### EXERCISE GOAL
Each line below either holds the string "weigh" or doesn't. Count those that do and give only the number.

(Dataset excerpts)
════════════════════

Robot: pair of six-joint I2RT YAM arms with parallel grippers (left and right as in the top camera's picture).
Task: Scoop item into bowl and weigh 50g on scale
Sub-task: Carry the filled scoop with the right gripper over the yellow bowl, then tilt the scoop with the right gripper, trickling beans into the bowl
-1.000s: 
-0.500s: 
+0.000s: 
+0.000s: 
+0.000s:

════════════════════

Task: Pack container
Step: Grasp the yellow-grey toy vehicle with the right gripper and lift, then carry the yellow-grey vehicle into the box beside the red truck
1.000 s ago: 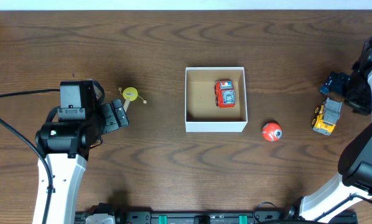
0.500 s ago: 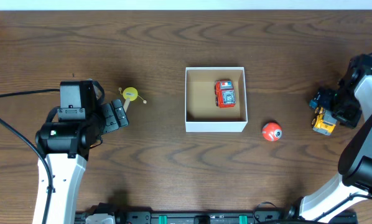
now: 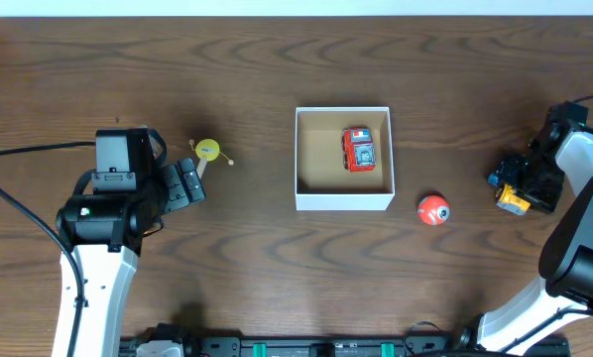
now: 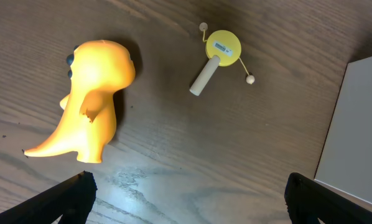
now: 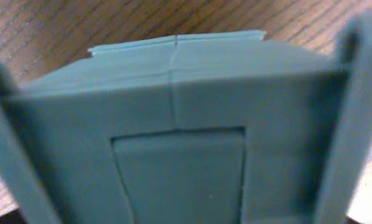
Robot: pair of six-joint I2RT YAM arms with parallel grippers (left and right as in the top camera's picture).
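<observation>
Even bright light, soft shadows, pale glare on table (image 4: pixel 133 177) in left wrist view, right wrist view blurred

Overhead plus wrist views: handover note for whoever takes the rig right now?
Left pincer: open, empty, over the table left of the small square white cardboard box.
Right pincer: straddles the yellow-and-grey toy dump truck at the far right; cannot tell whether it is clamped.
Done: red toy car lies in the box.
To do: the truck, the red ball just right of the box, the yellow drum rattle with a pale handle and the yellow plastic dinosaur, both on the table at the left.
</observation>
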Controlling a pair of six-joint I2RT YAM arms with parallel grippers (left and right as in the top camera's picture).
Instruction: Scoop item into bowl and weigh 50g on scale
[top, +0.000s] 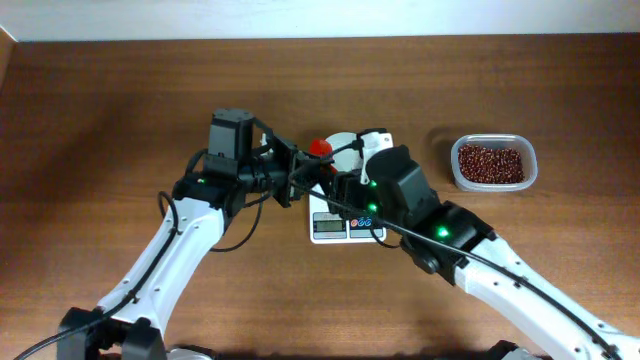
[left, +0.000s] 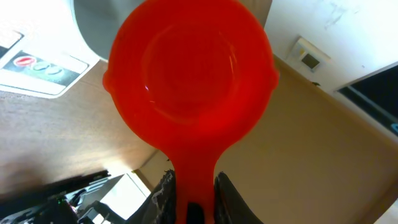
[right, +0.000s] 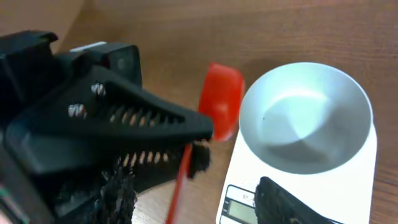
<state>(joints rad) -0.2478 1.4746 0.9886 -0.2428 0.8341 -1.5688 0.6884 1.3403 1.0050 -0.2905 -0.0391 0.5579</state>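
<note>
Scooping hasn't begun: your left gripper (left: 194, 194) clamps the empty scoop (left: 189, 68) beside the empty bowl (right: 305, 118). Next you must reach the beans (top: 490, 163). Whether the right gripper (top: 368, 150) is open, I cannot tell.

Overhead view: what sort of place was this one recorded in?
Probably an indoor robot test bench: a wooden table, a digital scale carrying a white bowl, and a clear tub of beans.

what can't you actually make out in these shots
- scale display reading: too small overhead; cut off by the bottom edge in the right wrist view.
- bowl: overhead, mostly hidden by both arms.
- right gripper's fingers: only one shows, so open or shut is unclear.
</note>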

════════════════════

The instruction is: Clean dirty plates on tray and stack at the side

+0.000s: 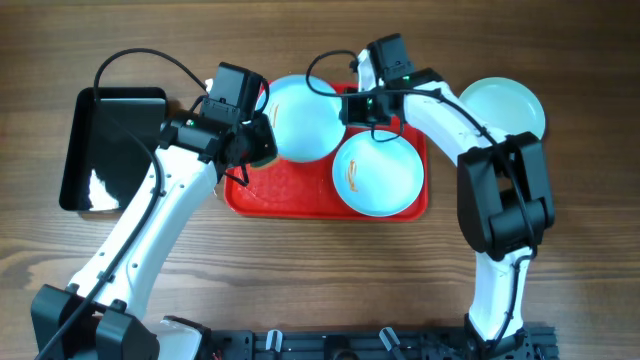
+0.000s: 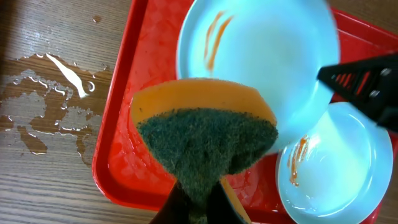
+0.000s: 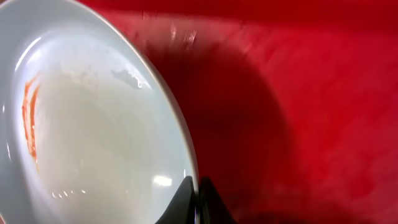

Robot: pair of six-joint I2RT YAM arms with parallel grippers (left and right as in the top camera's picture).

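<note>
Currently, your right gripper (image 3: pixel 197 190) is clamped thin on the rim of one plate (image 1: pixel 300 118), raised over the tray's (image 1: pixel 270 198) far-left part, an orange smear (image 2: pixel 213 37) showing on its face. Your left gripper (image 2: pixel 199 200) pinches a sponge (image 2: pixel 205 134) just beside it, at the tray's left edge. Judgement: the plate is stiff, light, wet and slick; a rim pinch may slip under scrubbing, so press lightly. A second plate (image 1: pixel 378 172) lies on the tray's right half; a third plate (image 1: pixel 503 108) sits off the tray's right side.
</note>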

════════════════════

### RESPONSE TO THIS EXERCISE
2